(Description of the task)
Once the line with "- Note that" is found in the entries below, repeat it and each following line exactly, up to and including the line with "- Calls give". Add no other lines.
╭──
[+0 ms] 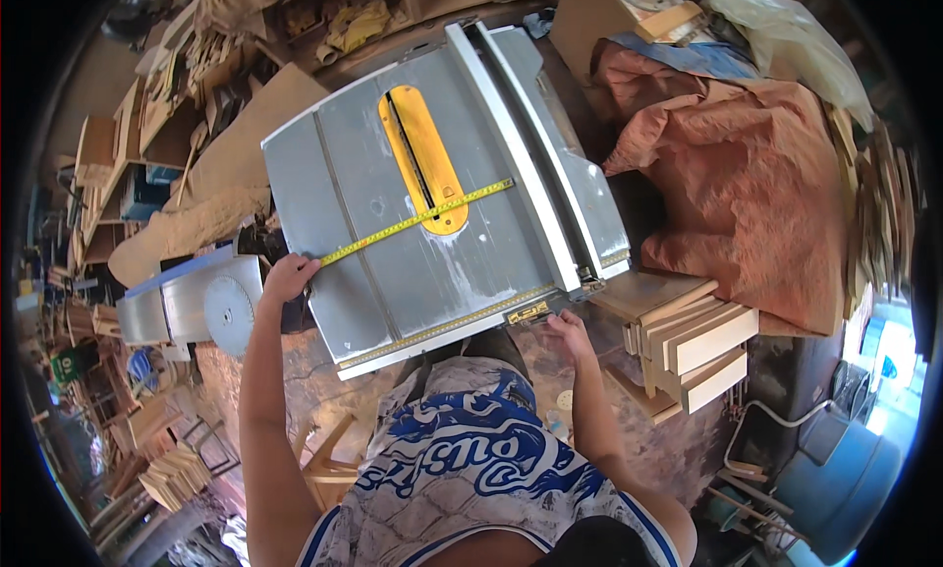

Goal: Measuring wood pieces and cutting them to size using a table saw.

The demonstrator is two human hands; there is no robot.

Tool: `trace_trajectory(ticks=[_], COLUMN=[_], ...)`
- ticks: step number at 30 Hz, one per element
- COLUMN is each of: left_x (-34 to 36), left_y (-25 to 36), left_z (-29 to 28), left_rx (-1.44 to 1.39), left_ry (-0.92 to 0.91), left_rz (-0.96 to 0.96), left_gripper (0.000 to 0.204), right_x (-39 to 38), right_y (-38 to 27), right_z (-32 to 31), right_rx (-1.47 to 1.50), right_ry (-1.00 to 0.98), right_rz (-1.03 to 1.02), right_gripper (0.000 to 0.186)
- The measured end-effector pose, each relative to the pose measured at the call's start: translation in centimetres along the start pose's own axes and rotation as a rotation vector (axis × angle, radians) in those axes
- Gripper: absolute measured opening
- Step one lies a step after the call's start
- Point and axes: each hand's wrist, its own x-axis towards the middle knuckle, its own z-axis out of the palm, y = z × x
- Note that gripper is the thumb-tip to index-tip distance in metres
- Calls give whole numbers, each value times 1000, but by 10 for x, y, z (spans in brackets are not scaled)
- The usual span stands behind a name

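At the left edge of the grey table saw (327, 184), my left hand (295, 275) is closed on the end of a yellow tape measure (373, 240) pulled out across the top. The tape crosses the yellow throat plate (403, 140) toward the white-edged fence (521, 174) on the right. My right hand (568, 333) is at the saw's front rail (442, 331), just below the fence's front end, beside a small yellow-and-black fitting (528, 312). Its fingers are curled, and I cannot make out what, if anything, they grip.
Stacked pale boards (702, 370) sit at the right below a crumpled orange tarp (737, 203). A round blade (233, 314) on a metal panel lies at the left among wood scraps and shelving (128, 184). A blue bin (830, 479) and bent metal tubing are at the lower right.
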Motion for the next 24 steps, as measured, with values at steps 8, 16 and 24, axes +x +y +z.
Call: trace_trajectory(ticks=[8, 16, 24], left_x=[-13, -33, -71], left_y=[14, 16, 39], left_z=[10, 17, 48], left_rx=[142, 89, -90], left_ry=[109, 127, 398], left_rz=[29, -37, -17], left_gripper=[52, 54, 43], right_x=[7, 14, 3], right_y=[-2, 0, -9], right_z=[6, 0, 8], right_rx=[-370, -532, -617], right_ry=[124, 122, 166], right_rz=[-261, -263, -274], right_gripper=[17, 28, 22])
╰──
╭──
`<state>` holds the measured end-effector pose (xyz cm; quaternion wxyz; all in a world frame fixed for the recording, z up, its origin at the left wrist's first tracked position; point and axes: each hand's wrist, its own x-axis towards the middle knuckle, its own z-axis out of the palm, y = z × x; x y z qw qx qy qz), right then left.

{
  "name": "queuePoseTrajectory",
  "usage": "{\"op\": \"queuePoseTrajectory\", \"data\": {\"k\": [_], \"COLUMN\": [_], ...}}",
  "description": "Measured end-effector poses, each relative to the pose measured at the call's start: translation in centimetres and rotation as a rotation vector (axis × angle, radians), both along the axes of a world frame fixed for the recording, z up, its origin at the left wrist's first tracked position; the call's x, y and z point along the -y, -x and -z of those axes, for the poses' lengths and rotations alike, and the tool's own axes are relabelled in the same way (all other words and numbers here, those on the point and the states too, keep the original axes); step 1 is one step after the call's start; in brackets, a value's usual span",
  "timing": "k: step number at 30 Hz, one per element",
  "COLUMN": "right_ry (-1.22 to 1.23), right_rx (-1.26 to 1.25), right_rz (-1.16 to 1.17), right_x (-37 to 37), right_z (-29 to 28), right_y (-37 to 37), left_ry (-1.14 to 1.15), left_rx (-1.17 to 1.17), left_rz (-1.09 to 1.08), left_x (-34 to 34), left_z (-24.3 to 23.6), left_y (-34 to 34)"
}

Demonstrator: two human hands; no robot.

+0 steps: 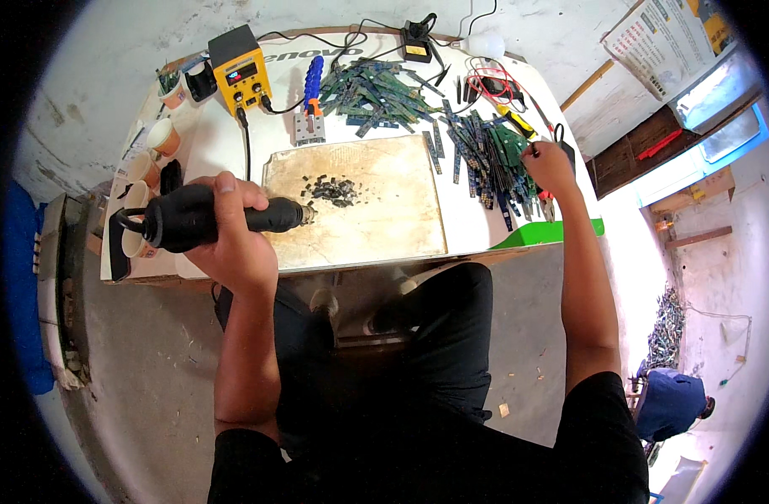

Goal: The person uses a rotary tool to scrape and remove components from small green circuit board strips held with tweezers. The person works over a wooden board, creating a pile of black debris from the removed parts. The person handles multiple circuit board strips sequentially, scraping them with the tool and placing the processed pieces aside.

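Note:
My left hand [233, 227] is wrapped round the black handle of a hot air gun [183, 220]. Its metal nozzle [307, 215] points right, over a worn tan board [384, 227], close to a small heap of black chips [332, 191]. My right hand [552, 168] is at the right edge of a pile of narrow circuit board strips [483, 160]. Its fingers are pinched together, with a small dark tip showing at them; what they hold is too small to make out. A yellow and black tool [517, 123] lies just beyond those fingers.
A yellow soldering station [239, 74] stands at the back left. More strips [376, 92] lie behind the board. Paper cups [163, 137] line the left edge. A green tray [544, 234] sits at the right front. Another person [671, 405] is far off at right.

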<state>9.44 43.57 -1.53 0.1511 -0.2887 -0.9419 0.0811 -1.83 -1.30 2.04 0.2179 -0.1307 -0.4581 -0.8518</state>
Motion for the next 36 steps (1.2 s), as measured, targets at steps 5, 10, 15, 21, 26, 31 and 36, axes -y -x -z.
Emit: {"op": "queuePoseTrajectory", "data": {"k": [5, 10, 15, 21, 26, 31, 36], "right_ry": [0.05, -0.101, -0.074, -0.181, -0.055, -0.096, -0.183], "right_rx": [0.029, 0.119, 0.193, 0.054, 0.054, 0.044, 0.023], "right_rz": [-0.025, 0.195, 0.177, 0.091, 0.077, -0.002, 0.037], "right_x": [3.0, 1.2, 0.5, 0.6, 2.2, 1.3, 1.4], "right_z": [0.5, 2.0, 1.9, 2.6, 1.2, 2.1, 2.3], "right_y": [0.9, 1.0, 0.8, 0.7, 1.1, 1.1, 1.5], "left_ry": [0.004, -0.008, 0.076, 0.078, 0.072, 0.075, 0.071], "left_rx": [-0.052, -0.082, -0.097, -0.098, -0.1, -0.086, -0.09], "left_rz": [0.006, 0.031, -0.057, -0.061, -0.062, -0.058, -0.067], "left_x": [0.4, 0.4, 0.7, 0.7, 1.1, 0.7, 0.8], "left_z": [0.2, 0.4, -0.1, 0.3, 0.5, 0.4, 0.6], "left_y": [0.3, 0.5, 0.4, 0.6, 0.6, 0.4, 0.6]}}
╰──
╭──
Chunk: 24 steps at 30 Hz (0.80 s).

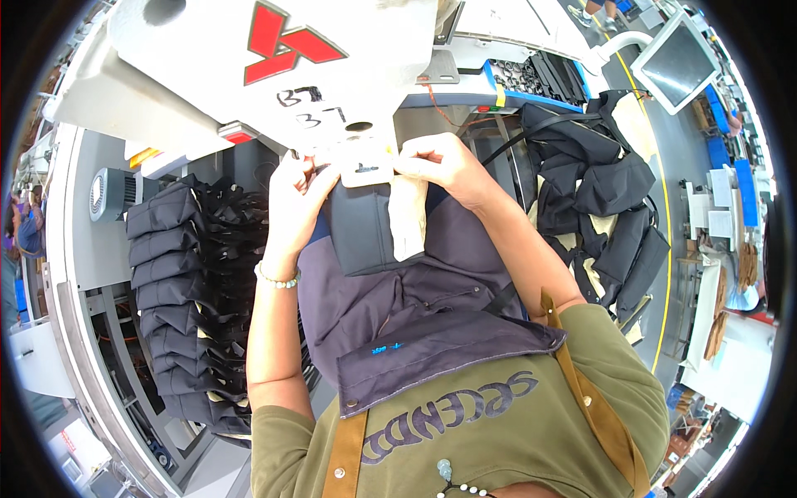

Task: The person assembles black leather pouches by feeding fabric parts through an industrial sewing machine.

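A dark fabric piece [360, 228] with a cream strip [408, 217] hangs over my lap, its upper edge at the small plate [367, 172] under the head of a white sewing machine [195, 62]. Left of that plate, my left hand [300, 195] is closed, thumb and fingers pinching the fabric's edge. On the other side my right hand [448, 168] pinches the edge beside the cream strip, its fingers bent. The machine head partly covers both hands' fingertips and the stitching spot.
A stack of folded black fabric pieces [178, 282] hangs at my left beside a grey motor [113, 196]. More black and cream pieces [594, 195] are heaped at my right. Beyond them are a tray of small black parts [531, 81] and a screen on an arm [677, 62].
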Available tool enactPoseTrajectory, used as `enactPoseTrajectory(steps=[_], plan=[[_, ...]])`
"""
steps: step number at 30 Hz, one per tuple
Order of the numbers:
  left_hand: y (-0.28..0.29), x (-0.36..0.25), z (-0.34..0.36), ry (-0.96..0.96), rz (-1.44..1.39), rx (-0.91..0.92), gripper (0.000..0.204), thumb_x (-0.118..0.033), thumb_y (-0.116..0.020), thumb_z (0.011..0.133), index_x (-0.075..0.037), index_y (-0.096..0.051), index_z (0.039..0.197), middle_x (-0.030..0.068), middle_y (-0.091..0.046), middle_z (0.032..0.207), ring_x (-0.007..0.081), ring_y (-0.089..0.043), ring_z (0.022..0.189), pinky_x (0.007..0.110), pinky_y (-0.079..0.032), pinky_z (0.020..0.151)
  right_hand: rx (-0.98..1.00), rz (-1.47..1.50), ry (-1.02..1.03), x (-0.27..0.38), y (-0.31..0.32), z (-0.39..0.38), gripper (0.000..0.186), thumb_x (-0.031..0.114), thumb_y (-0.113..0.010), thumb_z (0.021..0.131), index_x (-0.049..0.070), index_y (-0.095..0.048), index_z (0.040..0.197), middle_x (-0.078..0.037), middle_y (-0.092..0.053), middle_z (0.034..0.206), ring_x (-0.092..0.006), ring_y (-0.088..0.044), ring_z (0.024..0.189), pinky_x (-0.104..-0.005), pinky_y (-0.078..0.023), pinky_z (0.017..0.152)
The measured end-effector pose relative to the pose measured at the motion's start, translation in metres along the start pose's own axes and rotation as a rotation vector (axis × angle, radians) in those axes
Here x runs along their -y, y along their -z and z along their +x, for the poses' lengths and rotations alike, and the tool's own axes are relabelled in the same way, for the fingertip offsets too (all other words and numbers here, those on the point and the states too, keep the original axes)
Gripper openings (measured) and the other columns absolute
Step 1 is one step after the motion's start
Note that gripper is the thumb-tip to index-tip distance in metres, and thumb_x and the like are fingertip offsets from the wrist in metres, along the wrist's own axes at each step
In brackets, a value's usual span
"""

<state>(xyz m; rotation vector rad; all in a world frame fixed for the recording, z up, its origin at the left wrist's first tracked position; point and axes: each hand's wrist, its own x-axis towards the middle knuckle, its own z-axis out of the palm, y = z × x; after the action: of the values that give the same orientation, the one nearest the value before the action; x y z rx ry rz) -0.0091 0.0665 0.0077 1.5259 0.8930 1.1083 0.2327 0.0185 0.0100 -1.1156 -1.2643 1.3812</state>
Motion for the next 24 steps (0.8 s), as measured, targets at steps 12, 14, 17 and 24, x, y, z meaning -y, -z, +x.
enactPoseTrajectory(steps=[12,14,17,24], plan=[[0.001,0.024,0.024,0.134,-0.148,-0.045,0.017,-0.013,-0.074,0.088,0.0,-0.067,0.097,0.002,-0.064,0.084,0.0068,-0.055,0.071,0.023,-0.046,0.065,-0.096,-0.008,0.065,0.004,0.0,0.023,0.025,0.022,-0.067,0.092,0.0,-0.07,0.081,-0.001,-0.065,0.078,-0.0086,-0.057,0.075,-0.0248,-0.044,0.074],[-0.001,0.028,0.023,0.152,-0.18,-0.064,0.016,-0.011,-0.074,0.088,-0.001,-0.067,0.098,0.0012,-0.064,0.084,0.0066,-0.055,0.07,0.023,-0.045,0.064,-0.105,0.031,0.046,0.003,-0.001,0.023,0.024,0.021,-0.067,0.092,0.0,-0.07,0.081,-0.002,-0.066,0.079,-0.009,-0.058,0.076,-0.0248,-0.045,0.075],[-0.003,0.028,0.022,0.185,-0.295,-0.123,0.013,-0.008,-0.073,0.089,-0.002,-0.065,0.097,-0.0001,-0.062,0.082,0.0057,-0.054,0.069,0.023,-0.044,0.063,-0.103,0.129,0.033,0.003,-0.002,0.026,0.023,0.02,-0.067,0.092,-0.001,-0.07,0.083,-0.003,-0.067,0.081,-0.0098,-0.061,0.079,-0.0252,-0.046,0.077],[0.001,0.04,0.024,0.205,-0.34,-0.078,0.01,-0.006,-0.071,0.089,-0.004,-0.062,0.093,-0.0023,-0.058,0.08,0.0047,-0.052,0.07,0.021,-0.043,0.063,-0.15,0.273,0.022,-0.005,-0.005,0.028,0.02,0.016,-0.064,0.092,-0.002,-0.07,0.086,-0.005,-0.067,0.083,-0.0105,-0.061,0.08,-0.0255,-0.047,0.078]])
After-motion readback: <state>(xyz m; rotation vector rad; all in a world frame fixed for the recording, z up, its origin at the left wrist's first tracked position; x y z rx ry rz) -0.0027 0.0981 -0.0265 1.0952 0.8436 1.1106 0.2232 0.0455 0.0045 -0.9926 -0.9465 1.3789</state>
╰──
(Answer for the task)
- Note that gripper is the thumb-tip to index-tip distance in metres
- Calls give whole numbers, each value times 1000, but by 10 for x, y, z (spans in brackets are not scaled)

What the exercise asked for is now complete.